Air Conditioning Pressure Formula

Lynn Larsen

Lynn Larsen
Everyone,

While cleaning out my office (about 4 years over due- I found my second windscreen though!!- does that give you any indication of how overdue it was /ubbthreads/images/graemlins/blush.gif), I came across a formula that VintageAir had given me with which to check the amount of freon (134a) in your system. When setting up the system, I was told to put x pounds of freon in. This amount was given to me before I had told them much beyond the fact that I was using a Sanden 505 for 134a. When I balked, mentioning that I had a mid engine car with at least 12 ft. of lines between the compressor, condensor and evaporator and saying that there had to be a more scientific way to determine if the proper amount of freon was in the system, they gave me this formula:

Run the test at 1500 rpm. Place as strong a fan as you can infront of the condensor coil. Close doors and windows and put A/C blower on medium.

High Side Pressure should = 2.35 X ambient temp in ºF (160-250psi)
Low Side Pressure should be between 6psi and 12psi in a steady state (once system stabilizes.)
Center Duct Temp should be 36ºF - 46ºF (This will vary depending on the distance between the evaporator coil and the outlet where the temperature reading is taken and how well insulated, if at all, the ducting is.)

I am attaching the VintageAir Troubleshooting guide (M$ Word doc).

Regards,
Lynn
 

Attachments

Ron Earp

Admin
Hey Lynn,

Not sure about Vintage Air stuff but I needed to fix two AC systems recently. I've got a gauge tree and the right stuff to measure them, but I had no pressures. What I did was take three working cars that had been running fine and measured their low-side pressures to figure out how much R134a to put in.

Once I did that I found that with a BMW 540, Ford Lightning, and Plymouth Van the low sides were all around 25-30psi or so and all blew air around 35F out of the register when checked with a meat thermo probe about 6" in the vent and they were moving at 45mph or so. This on a 88F day.

So, for the two non-working AC cars I simply charged while watching the low-side pressure until I got to about 25-30psi and it seemed to work fine. Both cooled well and are still cooling well. Not very scientific but it worked out okay.

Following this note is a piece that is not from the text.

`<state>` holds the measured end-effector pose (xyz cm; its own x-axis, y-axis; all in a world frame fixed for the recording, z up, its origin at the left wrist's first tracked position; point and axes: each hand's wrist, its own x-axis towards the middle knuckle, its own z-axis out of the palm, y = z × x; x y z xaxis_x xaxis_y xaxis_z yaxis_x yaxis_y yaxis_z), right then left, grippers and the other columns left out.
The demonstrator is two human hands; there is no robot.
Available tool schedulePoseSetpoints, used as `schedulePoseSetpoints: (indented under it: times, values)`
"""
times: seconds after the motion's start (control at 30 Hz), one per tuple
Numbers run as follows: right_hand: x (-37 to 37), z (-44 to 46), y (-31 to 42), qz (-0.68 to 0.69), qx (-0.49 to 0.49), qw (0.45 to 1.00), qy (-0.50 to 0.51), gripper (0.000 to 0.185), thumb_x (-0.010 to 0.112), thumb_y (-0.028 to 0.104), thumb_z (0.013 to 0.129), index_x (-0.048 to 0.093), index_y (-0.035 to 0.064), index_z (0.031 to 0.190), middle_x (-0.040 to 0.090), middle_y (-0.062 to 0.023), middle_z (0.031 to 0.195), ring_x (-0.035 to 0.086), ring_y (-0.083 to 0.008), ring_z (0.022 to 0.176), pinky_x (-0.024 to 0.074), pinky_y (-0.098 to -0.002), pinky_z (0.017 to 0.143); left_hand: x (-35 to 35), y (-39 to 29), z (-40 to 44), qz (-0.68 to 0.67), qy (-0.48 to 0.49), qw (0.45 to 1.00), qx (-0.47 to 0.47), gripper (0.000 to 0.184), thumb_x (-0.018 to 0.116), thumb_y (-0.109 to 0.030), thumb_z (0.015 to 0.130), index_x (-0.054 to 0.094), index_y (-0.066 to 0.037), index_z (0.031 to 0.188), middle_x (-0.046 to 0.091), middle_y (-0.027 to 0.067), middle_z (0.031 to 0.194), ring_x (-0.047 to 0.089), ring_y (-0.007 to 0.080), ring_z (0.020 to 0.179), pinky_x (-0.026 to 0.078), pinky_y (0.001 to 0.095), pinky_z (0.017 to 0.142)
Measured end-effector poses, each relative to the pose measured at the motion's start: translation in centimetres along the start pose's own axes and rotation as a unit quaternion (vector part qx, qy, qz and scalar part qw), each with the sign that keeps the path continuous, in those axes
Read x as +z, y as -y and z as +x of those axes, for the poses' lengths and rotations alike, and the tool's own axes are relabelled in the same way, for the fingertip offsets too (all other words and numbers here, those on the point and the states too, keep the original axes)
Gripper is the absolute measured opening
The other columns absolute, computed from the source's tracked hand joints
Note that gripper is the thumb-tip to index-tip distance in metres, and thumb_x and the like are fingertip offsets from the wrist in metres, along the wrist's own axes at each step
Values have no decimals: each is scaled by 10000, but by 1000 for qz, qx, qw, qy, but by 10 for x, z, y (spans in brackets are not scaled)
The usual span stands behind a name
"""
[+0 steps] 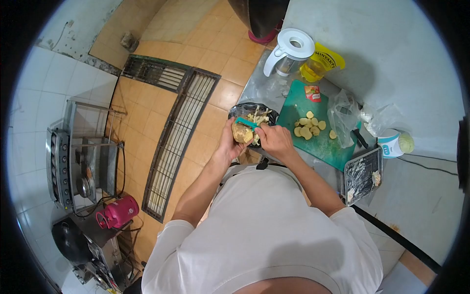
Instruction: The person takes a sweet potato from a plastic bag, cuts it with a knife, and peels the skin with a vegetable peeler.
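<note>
My left hand (226,142) is closed around a partly peeled potato (241,133), brown skin showing on its near side and yellow flesh at its right end. In my right hand (275,140) is a teal-handled peeler (246,122), whose head lies across the top of the potato. Beneath both hands is a black plastic bag (250,107) holding pale peelings (259,118). To the right, several potato slices (307,131) lie on a green cutting board (319,150).
A white-lidded pitcher (295,45) and a yellow pouch (320,62) stand behind the board. On its right are a clear plastic bag (342,115), a dark-handled knife (361,139) and a smeared tray (363,175). A floor grate (178,142), stove (81,161) and pink gas cylinder (119,211) are leftward.
</note>
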<state>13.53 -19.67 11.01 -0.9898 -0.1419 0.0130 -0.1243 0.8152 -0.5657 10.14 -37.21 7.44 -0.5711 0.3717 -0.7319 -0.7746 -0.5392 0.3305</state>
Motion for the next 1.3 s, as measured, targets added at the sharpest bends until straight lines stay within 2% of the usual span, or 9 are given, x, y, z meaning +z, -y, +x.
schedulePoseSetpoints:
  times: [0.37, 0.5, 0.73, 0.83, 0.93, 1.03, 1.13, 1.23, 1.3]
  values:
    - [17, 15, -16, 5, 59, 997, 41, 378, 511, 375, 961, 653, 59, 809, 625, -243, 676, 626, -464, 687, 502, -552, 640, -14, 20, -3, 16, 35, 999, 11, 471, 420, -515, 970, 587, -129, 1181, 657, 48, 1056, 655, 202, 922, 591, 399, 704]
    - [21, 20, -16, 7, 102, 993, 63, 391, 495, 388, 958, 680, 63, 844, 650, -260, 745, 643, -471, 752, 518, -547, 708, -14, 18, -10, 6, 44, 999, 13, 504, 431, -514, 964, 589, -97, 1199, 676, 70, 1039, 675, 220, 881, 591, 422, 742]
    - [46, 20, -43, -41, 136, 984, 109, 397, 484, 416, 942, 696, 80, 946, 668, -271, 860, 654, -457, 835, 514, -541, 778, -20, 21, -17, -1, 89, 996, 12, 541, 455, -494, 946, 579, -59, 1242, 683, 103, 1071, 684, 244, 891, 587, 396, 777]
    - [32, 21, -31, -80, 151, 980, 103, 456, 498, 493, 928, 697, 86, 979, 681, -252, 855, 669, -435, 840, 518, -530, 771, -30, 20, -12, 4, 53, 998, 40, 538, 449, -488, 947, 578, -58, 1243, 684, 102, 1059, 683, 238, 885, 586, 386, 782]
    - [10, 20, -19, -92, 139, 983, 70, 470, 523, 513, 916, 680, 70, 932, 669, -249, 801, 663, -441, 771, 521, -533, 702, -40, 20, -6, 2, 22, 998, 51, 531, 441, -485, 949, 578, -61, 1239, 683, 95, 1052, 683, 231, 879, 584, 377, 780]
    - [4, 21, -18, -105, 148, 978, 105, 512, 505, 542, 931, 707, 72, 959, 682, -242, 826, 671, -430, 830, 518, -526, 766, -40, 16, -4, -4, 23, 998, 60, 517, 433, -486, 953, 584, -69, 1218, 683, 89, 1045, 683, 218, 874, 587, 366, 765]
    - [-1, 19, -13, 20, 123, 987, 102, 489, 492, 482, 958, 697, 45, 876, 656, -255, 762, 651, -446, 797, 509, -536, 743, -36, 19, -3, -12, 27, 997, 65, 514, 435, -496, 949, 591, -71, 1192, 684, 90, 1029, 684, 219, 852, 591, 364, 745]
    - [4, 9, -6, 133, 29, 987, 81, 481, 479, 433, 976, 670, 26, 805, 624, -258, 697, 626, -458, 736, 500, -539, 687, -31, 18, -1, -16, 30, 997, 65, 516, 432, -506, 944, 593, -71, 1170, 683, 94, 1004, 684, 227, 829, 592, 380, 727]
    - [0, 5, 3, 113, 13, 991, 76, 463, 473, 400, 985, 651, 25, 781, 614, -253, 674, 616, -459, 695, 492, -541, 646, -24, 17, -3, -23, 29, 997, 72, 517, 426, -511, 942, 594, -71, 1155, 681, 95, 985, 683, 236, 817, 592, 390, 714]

I have put too much R134a in systems, which is why I bought the gauges, and if you do that they will not cool worth snot.

R
 

Lynn Larsen

Lynn Larsen
Ron,

Yeah, I bought a set of gauges also. I had charged plenty of R12 systems using the sight glass and a thermometer, but I had heard that R134a was very sensitive to having the proper charge. So, I figured that, since I had popped for the gauges, I wanted a more precise method for measuring the proper charge in the system.

I thought I had lost the formula they gave me, so I wanted to record it here. But then I found out that the instructions were also in VintageAir's troubleshooting doc which is attached to my first post. They also provide the pressures and temps for R12, just in case anyone still has this refrigerant in their A/C and is rich enough to buy some (assuming they can find it at all.)

The only departure from their method that I might take has to do with the car windows and doors. I had always been told by auto A/C guys to charge a system with the doors and windows wide open and with the A/C set to NOT recirculate inside air (this is the normal A/C setting- as opposed to Max- for American cars without a recirc switch) and the A/C fan on high. This helps assure complete phase change in the evaporator coils and a maximum low side pressure. If any of the refrigerant remains liquid or doesn't absorb enough heat to expand fully, you could end up putting in too much freon trying to get the proper pressures on the low side.

Otherwise, it makes sense to check temps in a scenario that mimics the normal operational mode as much as possible. And this is what they are trying to achieve with their setup instructions.

Regards,
Lynn

BTW: I have used the term "freon" in a very generic sense.